The rich type structure in MTTs enables us to use types to play the role of representing various collections,30 the role played by sets in the Montagovian set-theoretical semantics. Besides acting as logical propositions, types can also be used in various ways in semantic constructions. For example, this allows one to interpret common nouns as types rather than predicates (see the above, (Luo 2012a) and section 3.2.1); in section 3.3, we show how various adjectival modifications can be modeled by means of rich typing, with Σ-types for intersective modification, Π-types (and the associated polymorphism) for subsective modification, disjoint union types and Π-polymorphism for privative modification, and a logical modal collection operator for non-committal modification. We shall also show in Chapters 4 and 5 that the typing structure can be used to model more advanced linguistic features such as gradable adjectival modification and copredication.

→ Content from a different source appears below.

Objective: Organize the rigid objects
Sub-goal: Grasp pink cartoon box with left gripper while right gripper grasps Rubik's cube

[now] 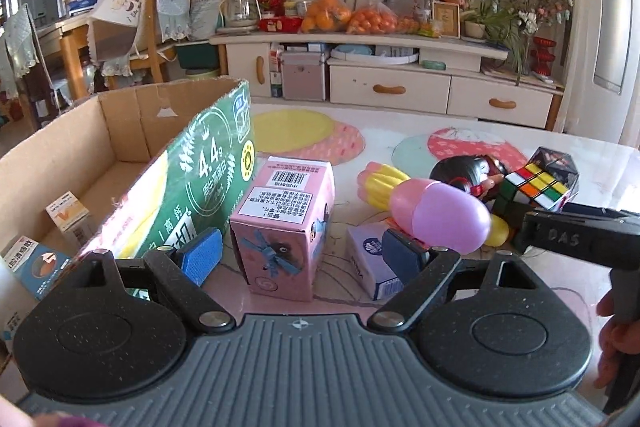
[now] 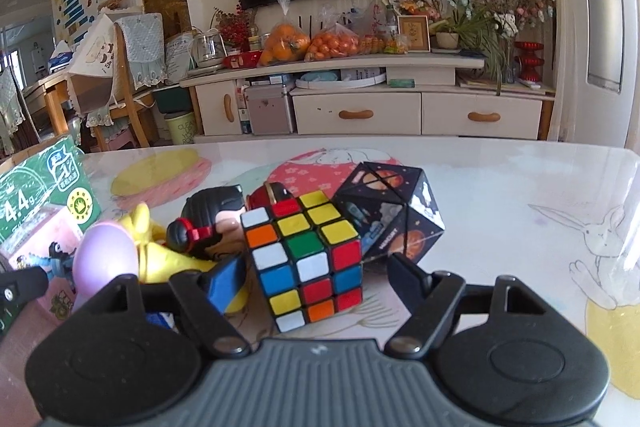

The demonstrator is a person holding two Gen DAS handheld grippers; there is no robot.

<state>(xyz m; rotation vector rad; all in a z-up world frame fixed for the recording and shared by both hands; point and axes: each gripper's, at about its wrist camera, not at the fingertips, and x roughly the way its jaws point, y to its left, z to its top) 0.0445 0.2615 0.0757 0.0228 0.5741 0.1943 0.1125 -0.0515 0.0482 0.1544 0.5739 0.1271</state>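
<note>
Where toys crowd it: patterned tabletop [image 2: 500,187] | behind: TV cabinet [image 2: 360,115]

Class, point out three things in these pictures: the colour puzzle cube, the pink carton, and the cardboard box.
colour puzzle cube [image 2: 306,259]: right wrist view, green sticker near the cube's front corner.
pink carton [image 1: 280,227]: left wrist view, its printed side panel.
cardboard box [image 1: 120,123]: left wrist view, bare inner back wall.

Both tongs [image 1: 300,259] [image 2: 316,279] gape (angled down).
</note>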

As mentioned earlier, subtyping is not only essential for MTT-semantics, but also very useful in semantic constructions. For instance, coercive subtyping is employed in defining dot-types (Luo 2009c, 2012b) for giving adequate interpretations of sentences involving copredication, an example of which is the sentence in (1.16), where a delicious lunch refers to food and a lunch that took forever refers to a process. Such copredication phenomena have been studied by many researchers such as Pustejovsky (1995) and Asher (2012). For MTT-semantics, the second author has proposed to use dot-types to deal with copredication (Luo 2009c): for this example, lunch involves two aspects: that of being food and that being a process. This is formalized by means of the subtyping relationship (1.17). It is then straightforward to see that the formula in (1.18), which interprets (1.16), is well-typed because of the subtyping relation in (1.17), where l : Lunch is the interpretation of “the lunch”.
(1.16) The lunch was delicious but took forever.
(1.17) Lunch ≤ Food • Process
(1.18) delicious(l) ∧ take_forever(l)
When defining dot-types such as Food • Process, coercive subtyping is used: we have, for example, Food • Process ≤ Food and Food • Process ≤ Process and therefore (1.18) is well-typed: both predicates delicious and take_forever can be applied to l : Lunch because both domains Food and Process are supertypes of Lunch. (For more formal details on subtyping, see section 2.4 and section 3.2.2, and for more about copredication and dot-types, see Chapter 5.)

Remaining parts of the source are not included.